Welcome to the NC Energy Storage Study website. This site contains information related to the North Carolina energy storage study, which was mandated through the NC General Assembly’s authorization language from HB 589 (2017) (see Part XII, Section 12). The NC Policy Collaboratory selected NC State to conduct the study.
The NCSU research team drafted a proposal in late 2017 that outlines our approach to this study. Our final report was submitted to the NC General Assembly on December 3, 2018. In addition to the report, we will be making our data and models publicly available. Items will be posted below as they become available. Note that models and data are distributed in the hope that they will be useful, but without any warranty.
Benefit-cost spreadsheet. This spreadsheet contains the benefit and cost information cited in the study. The ‘B-C summary’ tab contains the benefit ($/kWyr), cost ($/kWyr), and break-even cost ($/kWh) for all 432 scenarios we ran. The remaining worksheets contain the technology-specific cost and performance information we used to derive the revenue requirement for each technology. For more information on the cost calculations, see Section 4.6 of our study.
End User Services (Behind-the-Meter). These spreadsheets calculate the energy storage benefit for a customer site (large, medium, small, residential). The storage is located behind the electric meter and controlled to limit a customer’s peak demand or coincident peak demand each month. In the case of solar PV plus storage, the battery is charged from the solar PV and in the case of storage only, it is charged from the grid. Each scenario is compared to a base case load profile, taken from NREL’s System Adviser Module software, which represents a typical customer load. In this way, the net benefits from storage are comparable across the scenarios, regardless of the tariff used.
Distribution Services. This VBA-enabled Excel tool was used for the distribution system analysis. This analysis covers three cases where storage could provide value on the distribution system: capacity deferral and peak shaving, reliability enhancement, and voltage control for high penetrations of solar PV.

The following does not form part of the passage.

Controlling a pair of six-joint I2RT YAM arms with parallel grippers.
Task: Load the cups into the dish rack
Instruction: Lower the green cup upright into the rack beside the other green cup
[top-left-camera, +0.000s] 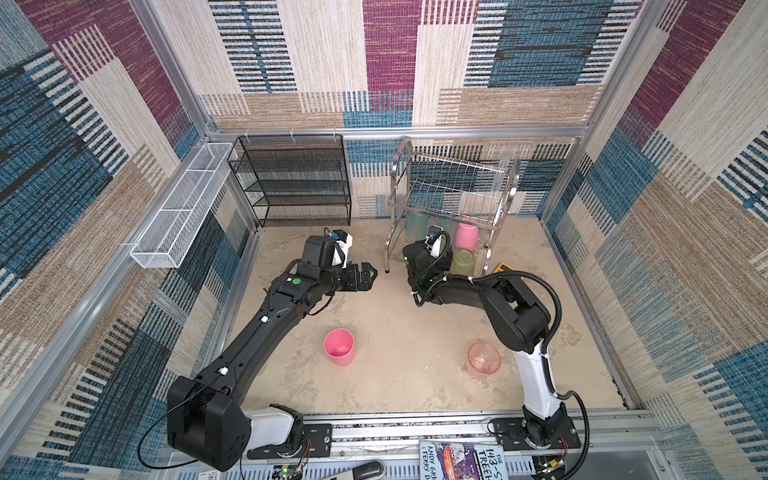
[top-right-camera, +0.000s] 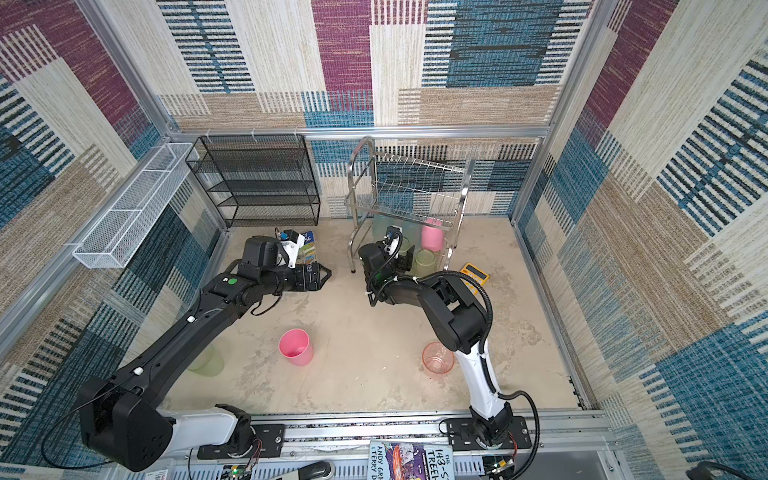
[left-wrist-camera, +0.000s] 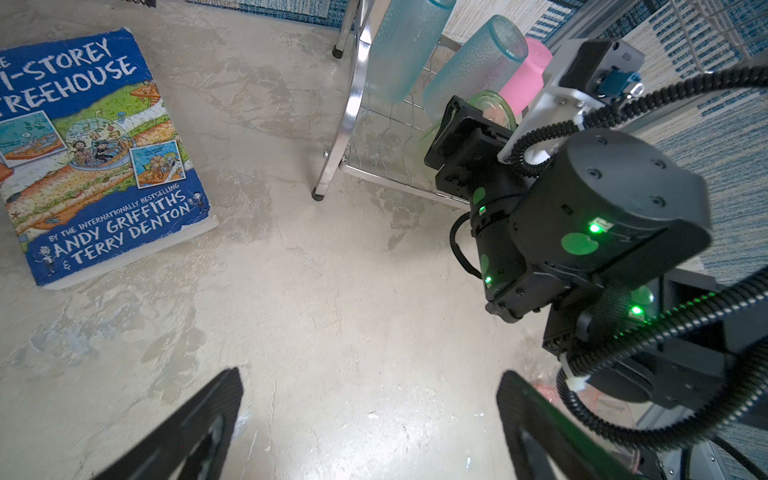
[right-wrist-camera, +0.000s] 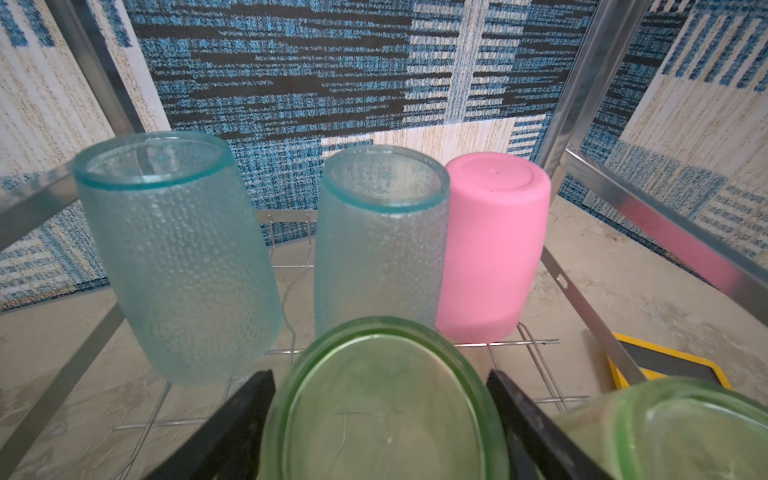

Frequency Regulation. This download includes the PJM regulation signal and prices, in addition to the NY-ISO regulation signal. The NY-ISO price data is posted by day and can be downloaded from their website here. The model used to perform frequency regulation is undergoing development as part of a PhD thesis. The full algebraic formulation of the model is given in Section 6.6 of the report.
Bulk Energy Time Shifting and Peak Capacity Deferral. The analysis was conducted with an open source energy system model called Tools for Energy Model Optimization and Analysis (Temoa), developed at NC State University. The link points to a zenodo archive that contains exact copies of the model code and data used to conduct the analysis. Additional information on how to run the model is available on the Temoa website.